Cambridge Consultants have unveiled, what they are calling, the world's smartest car park in a move that takes deep learning out of the laboratory.
The system, which is called Goldeneye, is able to teach itself to recognize cars and how they appear in space and can do all of this without the need for expensive infrastructure.
The machine vision and deep learning solution, developed at Cambridge Consultants, uses 12 cameras to monitor 430 parking spaces and digital signs at the entrance to the site to alert the workforce and visitors to where they can quickly find a parking space.

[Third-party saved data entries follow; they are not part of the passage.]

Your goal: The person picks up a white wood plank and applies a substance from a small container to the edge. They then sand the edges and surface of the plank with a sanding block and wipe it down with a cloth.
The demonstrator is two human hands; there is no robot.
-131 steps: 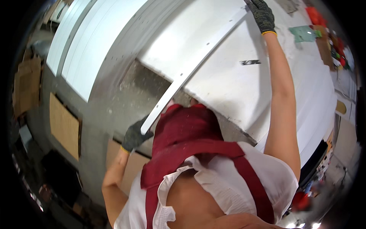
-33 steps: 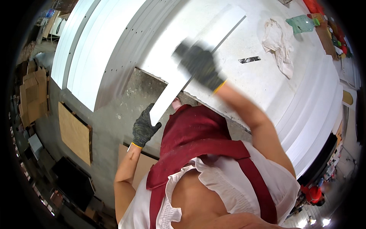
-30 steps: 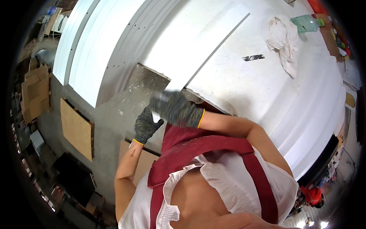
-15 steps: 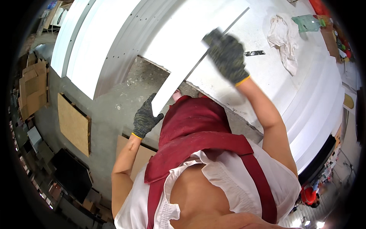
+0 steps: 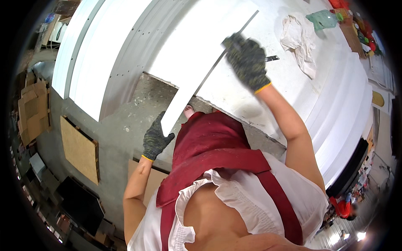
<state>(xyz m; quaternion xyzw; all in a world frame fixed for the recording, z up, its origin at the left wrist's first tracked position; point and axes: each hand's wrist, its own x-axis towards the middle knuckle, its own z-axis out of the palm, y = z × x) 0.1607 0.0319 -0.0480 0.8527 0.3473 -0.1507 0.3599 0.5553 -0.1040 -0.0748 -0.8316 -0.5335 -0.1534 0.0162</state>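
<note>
A long white strip or panel [image 5: 184, 90] with a thin dark line along its right edge slants from beside my lap up across the white work surface. My left hand [image 5: 156, 140], in a dark mottled knit glove with a yellow cuff, grips its near end. Farther up, my right hand [image 5: 247, 60], gloved alike, is closed over the right edge, its thumb side lying on the white face; the fingertips are hidden. Just right of that hand lies a short black piece [image 5: 272, 58], partly covered by the glove.
Long white metal profiles [image 5: 121, 54] with rows of holes stand at the left; more white profiles [image 5: 339, 113] lie at the right. A white cloth [image 5: 298, 44] and a green plastic bottle [image 5: 324, 19] rest at the far right. A wooden board [image 5: 79, 148] and cardboard [image 5: 33, 111] are on the left floor.
The whole scene has shifted slightly left in view, with the near part lower. Both hands stay on the white strip; the right hand has moved little along its edge.
</note>
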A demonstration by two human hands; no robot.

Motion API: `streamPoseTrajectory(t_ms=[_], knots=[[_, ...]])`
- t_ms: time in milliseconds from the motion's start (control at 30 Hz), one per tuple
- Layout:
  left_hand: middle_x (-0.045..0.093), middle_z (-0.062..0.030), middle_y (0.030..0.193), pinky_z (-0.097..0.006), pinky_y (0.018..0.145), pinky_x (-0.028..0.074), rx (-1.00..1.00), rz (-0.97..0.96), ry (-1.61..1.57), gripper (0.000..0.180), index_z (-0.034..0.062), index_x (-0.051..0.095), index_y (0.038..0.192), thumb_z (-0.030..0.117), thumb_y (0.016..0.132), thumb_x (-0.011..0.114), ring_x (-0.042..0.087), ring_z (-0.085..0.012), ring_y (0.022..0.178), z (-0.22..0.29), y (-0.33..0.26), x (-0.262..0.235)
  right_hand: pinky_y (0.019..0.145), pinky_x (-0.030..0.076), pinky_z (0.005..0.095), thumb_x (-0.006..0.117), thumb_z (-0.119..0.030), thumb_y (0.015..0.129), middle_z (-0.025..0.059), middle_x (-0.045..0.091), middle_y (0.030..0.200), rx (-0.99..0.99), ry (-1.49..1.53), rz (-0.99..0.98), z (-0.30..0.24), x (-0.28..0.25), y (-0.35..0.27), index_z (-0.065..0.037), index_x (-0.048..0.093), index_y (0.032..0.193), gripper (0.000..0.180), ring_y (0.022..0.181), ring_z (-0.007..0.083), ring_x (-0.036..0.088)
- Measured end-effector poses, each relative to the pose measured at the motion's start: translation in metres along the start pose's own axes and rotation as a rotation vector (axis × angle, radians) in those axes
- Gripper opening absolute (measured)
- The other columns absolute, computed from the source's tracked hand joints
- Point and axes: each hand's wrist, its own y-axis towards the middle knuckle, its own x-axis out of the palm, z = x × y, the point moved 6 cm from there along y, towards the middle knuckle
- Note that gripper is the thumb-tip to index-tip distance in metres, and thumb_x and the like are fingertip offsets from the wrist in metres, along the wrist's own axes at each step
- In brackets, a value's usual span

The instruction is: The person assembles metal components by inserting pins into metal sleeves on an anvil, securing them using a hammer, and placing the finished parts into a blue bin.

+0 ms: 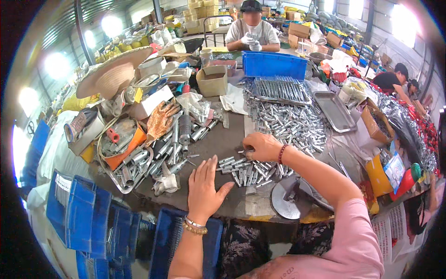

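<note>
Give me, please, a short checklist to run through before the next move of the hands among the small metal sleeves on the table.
1. Left hand flat on the table, holding nothing: ok.
2. Right hand on the metal sleeves: ok.
3. Piece gripped in right fingers: cannot tell.
4. Bare table between the hands: ok.
5. Large pile of sleeves close beyond the right hand: ok.
6. Round metal disc lying at the table edge: ok.

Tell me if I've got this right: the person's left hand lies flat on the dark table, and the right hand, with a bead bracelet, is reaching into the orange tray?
Not quite. In the head view the right hand is not in the orange tray; it rests on the pile of small metal pins in the middle of the table. The left hand does lie flat, and the right wrist does wear a bead bracelet.
</note>
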Motion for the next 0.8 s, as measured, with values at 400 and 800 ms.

Rather than using sensors for each individual parking space or Automatic Number Plate Recognition (ANPR) systems, Goldeneye offers a cost-effective way to scale parking monitoring via the cloud and can also be extended to include new use cases.
Beyond its deployment here it could be used to enhance wider smart city applications. Deep learning and machine vision, for example, could be harnessed to monitor traffic or to manage crowds on train platforms, or monitor crowd safety and a range of other applications.
Commenting Thomas Carmody, Head of Transport and Infrastructure at Cambridge Consultants, said "What's truly remarkable about Goldeneye is the fact that the system taught itself to identify and operate a car park. It does this without the need for any additional computing equipment."
It's a great example of a technology that's disrupting markets and with so much hype around, it's good to see deep learning being applied in the real world.